Stored dataset items:
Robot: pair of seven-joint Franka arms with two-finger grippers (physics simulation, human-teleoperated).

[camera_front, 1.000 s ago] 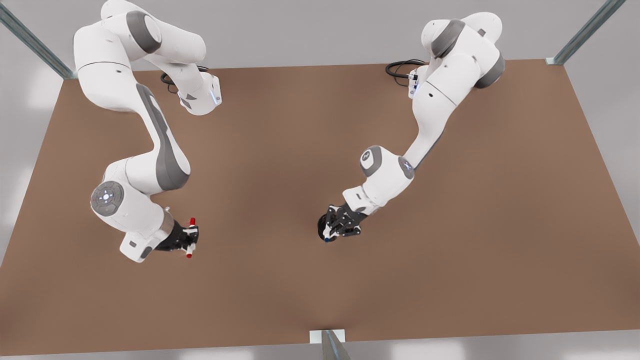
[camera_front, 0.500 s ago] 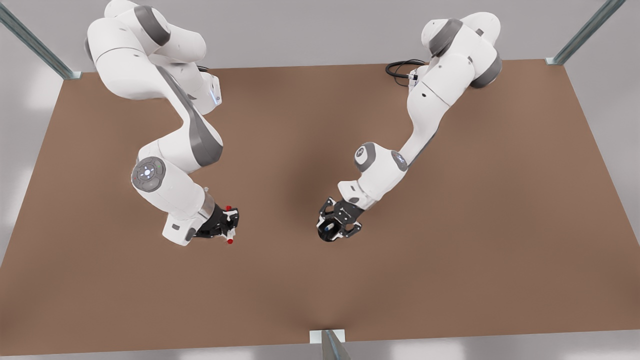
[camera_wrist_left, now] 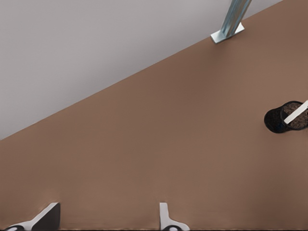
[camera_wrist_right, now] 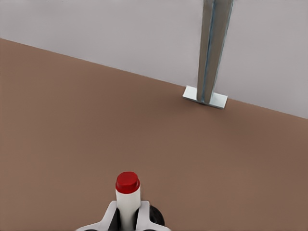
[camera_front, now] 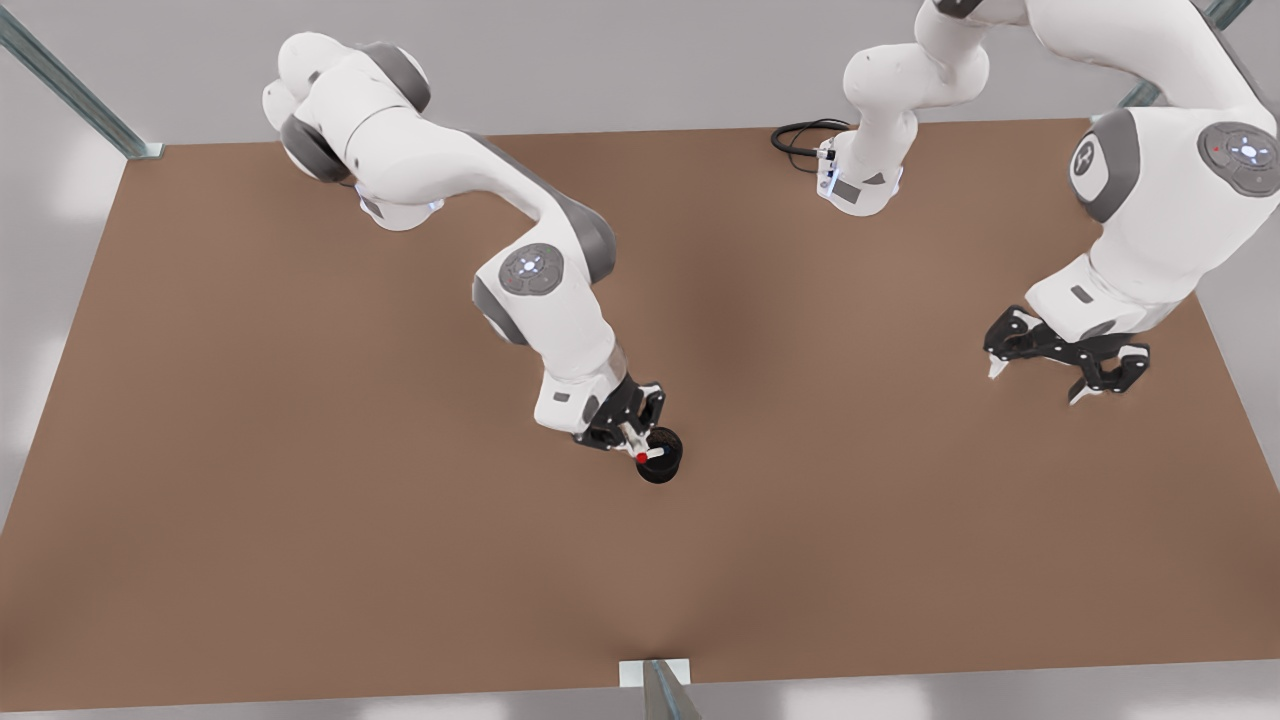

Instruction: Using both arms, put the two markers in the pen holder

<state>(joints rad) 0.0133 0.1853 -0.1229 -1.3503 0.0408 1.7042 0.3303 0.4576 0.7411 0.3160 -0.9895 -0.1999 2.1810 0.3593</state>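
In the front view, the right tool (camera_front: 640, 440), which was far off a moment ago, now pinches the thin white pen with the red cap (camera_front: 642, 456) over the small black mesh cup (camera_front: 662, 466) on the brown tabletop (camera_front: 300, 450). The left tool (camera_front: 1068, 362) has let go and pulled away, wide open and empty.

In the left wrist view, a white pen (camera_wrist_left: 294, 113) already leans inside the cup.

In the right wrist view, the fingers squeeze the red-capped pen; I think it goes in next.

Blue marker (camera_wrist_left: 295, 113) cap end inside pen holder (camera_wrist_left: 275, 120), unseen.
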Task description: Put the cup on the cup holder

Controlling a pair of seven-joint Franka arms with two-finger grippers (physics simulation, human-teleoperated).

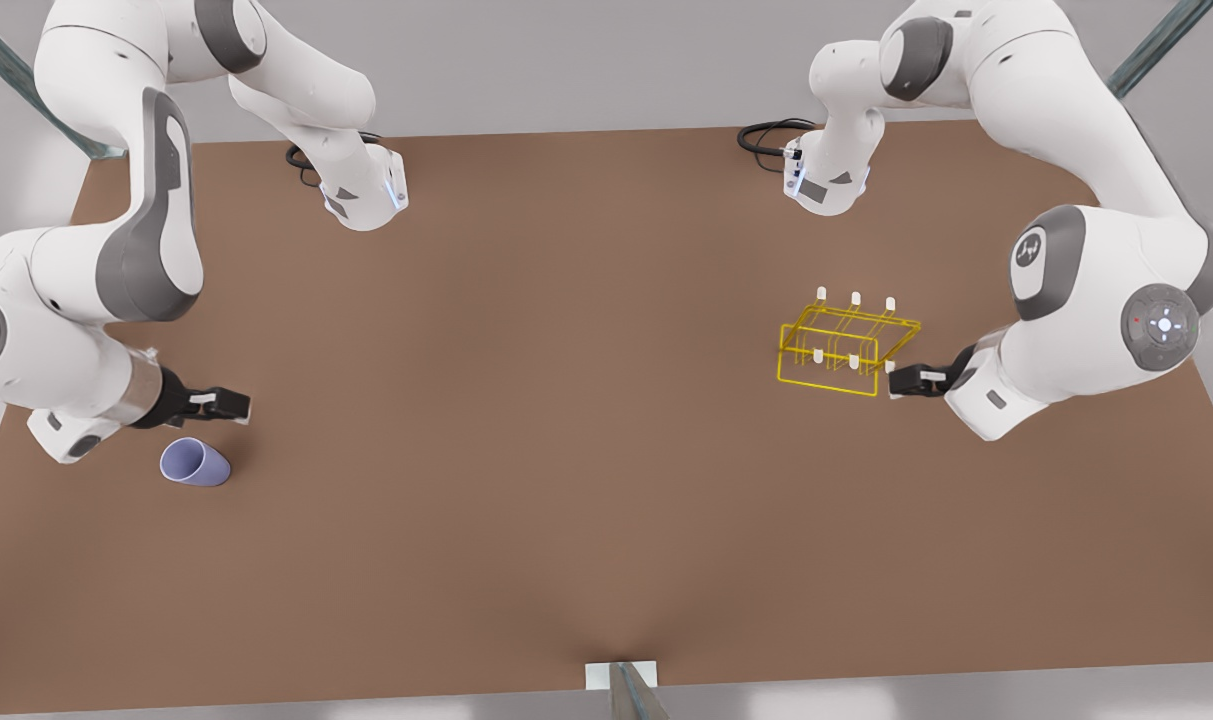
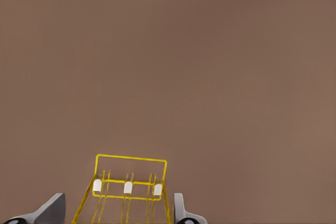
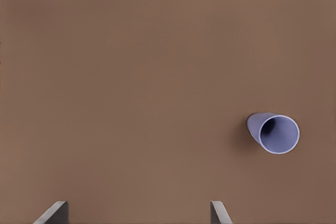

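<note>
Your right end effector (image 1: pixel 228 403), fingers spread and empty, hung just beside the cup (image 1: pixel 195 463), tipped on the bench (image 1: pixel 566 450). Your left end effector (image 1: pixel 904 380), also spread and empty, waited at the cup holder (image 1: pixel 841 345).

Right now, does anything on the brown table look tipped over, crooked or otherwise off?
Yes. The pale lavender-blue tumbler cup lies tipped on its side on the brown table, near the right gripper, which is open. The yellow wire cup holder stands upright with no cup on it, beside the open left gripper.
</note>
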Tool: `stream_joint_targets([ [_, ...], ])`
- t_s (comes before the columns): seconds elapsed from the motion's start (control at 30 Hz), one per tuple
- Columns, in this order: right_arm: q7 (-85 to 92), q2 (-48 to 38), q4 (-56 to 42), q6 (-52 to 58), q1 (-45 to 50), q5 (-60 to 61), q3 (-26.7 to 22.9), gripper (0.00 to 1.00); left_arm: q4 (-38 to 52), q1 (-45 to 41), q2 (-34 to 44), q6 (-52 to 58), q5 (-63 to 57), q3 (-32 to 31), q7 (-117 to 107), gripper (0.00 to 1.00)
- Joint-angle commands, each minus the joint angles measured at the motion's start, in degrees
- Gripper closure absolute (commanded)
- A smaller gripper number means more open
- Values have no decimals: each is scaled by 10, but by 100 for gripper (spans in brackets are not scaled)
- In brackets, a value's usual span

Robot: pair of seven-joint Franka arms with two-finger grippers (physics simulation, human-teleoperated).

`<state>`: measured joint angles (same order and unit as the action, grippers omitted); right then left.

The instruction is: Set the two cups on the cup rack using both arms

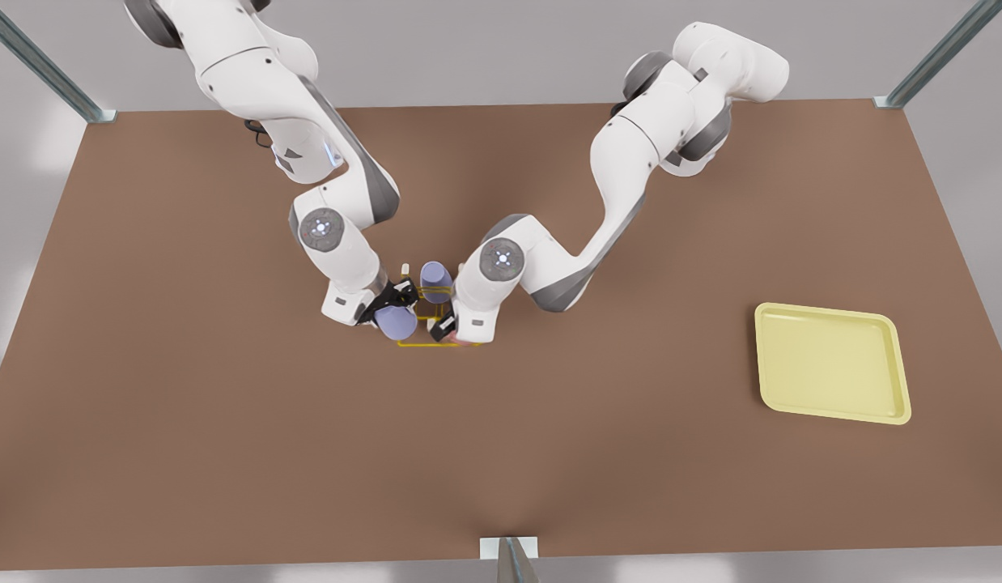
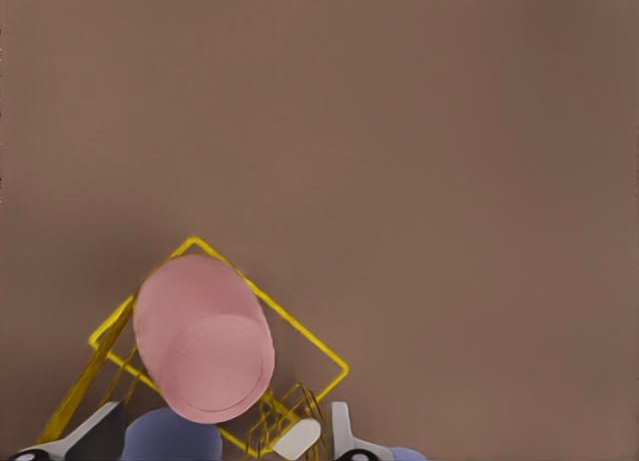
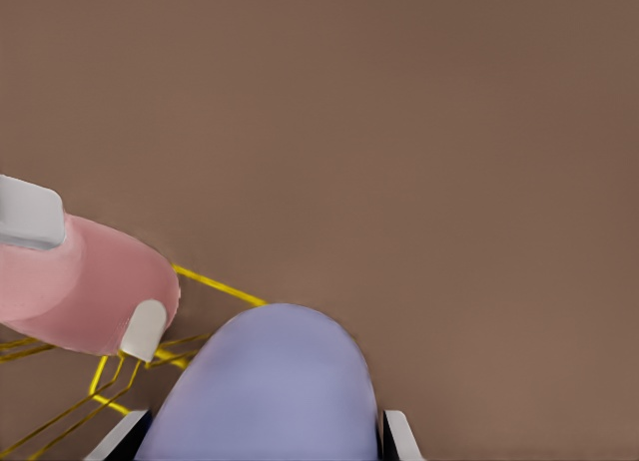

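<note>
Cups sat in both grippers, right over the yellow cup rack (image 2: 310,334) in the middle of the brown counter (image 1: 226,453). The left gripper (image 1: 451,330), on the arm at the front view's right, had its jaws squeezed on the pink cup (image 2: 205,341), which lay tilted over the rack's wires. The right gripper (image 1: 396,306), on the arm at the front view's left, had its jaws squeezed on a purple cup (image 3: 265,391) just beside the pink one. Another purple cup (image 1: 436,279) sat on the rack between the two arms. A pale yellow tray (image 1: 829,364) lay far off.
</note>
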<state>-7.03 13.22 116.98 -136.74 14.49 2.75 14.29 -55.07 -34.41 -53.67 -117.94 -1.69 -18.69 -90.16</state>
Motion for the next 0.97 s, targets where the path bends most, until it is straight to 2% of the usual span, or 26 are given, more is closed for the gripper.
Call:
stream_joint_targets([
  [0.0, -3, 2, -1, 6, 1, -3, 0, 17, 0, 27, 18, 64, -26, -3, -127, 0],
  [0.07, -3, 9, -3, 6, 3, -3, 0, 17, 2, 146, 118, 281, -31, -3, 105, 0],
  [0.1, -3, 11, -4, 6, 3, -3, 0, 17, 2, 224, 162, 358, -31, -2, 286, 0],
  [0.13, -3, 13, -5, 6, 4, -3, 0, 17, 2, 275, 174, 413, -62, -2, 443, 0],
  [0.17, -3, 14, -7, 6, 4, -3, 0, 0, 3, 307, 175, 447, -92, -2, 572, 0],
  [0.2, -3, 14, -8, 6, 4, -3, 0, 0, -20, 321, 235, 468, -88, 40, 709, 0],
  [0.23, -3, 14, -9, 6, 4, -3, 0, 0, -194, 251, 363, 404, -47, 183, 858, 0],
  [0.27, -3, 14, -10, 6, 4, -3, 0, 0, -214, 253, 374, 406, -16, 190, 860, 0],
  [0.4, -9, 9, -40, 29, -2, -1, -1, 0, -195, 289, 370, 452, 10, 190, 866, 0],
  [0.43, -8, 7, -73, 70, -30, -9, -24, 0, -195, 287, 369, 453, 9, 189, 866, 0],
  [0.5, -1, 19, -139, 193, -89, -103, -92, 0, -195, 286, 366, 453, 8, 188, 866, 0],
  [0.53, 82, 18, -183, 216, -140, -96, -100, 0, -195, 287, 366, 453, 9, 187, 873, 0],
  [0.6, 140, 7, -257, 344, -186, -85, -109, 0, -195, 285, 365, 453, 9, 187, 891, 0],
  [0.73, 149, -99, -257, 434, -200, -65, -115, 0, -196, 281, 364, 454, 9, 186, 890, 0],
  [0.93, 128, -129, -257, 488, -199, -58, -115, 0, -196, 282, 361, 454, 10, 186, 889, 0],
])
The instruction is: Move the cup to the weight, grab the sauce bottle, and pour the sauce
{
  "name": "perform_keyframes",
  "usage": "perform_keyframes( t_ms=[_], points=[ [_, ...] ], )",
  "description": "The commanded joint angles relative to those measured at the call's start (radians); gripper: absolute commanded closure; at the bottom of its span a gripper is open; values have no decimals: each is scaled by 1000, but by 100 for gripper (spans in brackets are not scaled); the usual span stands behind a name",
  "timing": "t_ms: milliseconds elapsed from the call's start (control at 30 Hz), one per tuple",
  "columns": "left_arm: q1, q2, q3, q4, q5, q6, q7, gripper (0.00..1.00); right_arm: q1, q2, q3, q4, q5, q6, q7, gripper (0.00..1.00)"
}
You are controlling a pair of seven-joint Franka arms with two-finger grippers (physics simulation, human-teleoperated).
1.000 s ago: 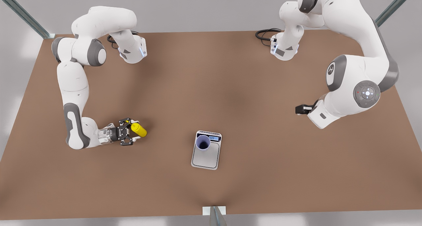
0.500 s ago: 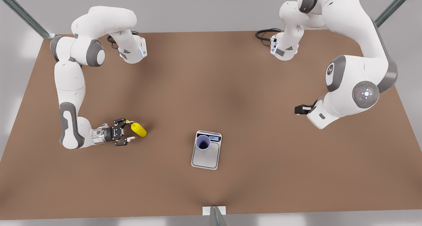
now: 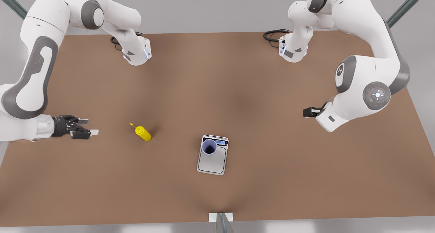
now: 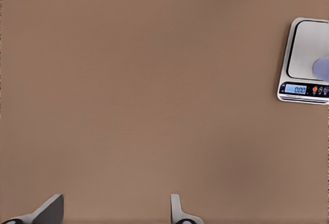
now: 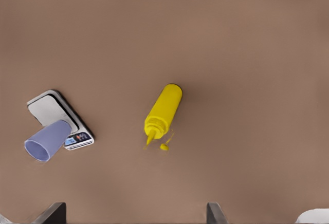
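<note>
1. The cup (image 3: pixel 209 147) is standing upright on the scale (image 3: pixel 212 163), at the end beside the lit display. Its open mouth is showing a plain lavender inside.
2. The sauce bottle (image 3: pixel 143 133) is sitting on the brown table (image 3: pixel 272 178), well apart from the scale, towards the front view's left. Its thin nozzle is pointing away from the scale. I cannot tell whether it is standing or lying.
3. The right gripper (image 3: pixel 89 126) is hovering near the table's edge on the front view's left, apart from the bottle, its fingers spread wide and holding nothing.
4. The left gripper (image 3: pixel 307 113) is waiting on the front view's right, well apart from the scale, its fingers also spread.
</note>
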Motion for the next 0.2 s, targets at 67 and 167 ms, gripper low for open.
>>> perform_keyframes(
  t_ms=[67,167],
  points=[
    [0,-6,-5,3,-13,-3,-1,0,6,-161,212,-28,-329,79,-58,0],
    [2,-8,14,15,-49,-25,1,0,7,-195,267,-81,-339,118,-64,0]
  ],
)
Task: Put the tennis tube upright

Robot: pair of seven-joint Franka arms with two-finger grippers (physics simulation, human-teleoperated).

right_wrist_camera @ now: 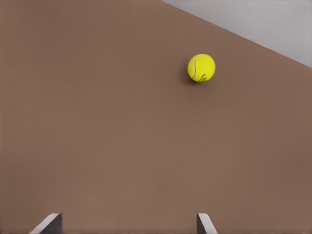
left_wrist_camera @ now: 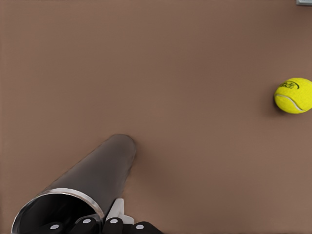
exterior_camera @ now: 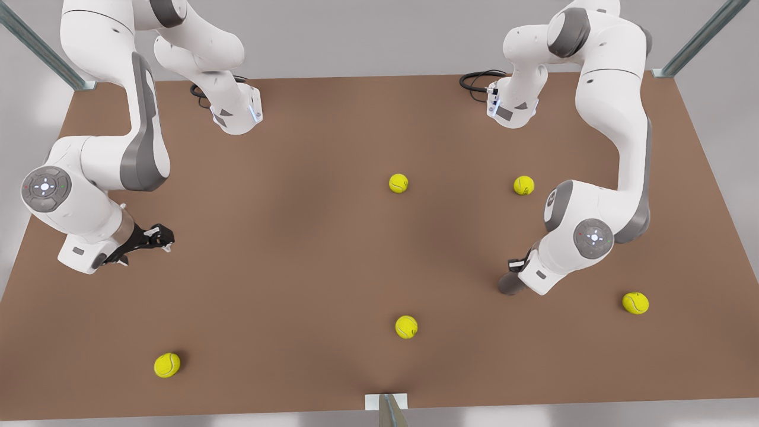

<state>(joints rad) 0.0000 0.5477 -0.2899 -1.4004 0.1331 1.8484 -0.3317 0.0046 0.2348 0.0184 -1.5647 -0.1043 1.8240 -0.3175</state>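
- Left hand, at about 4 o'clock on the worktop, is closed on the tennis tube near its shiny rim.
- Tube's far end touches the worktop, still tilted.
- Right hand, at 9 o'clock, waits wide open and empty.
- Tube could slip or tip over if the grip is weak.

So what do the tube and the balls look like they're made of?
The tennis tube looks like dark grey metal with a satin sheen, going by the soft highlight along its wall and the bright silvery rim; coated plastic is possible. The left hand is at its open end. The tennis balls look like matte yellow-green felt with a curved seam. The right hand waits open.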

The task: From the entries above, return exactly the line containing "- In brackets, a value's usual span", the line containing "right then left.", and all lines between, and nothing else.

Answer for this exercise:
- In brackets, a value's usual span

Robot: pair of seven-joint Franka arms with two-finger grippers (physics simulation, human-teleoperated).

`<state>`: measured joint angles (same order and unit as the action, grippers omitted); right then left.

An answer has been given, and the exercise is complete.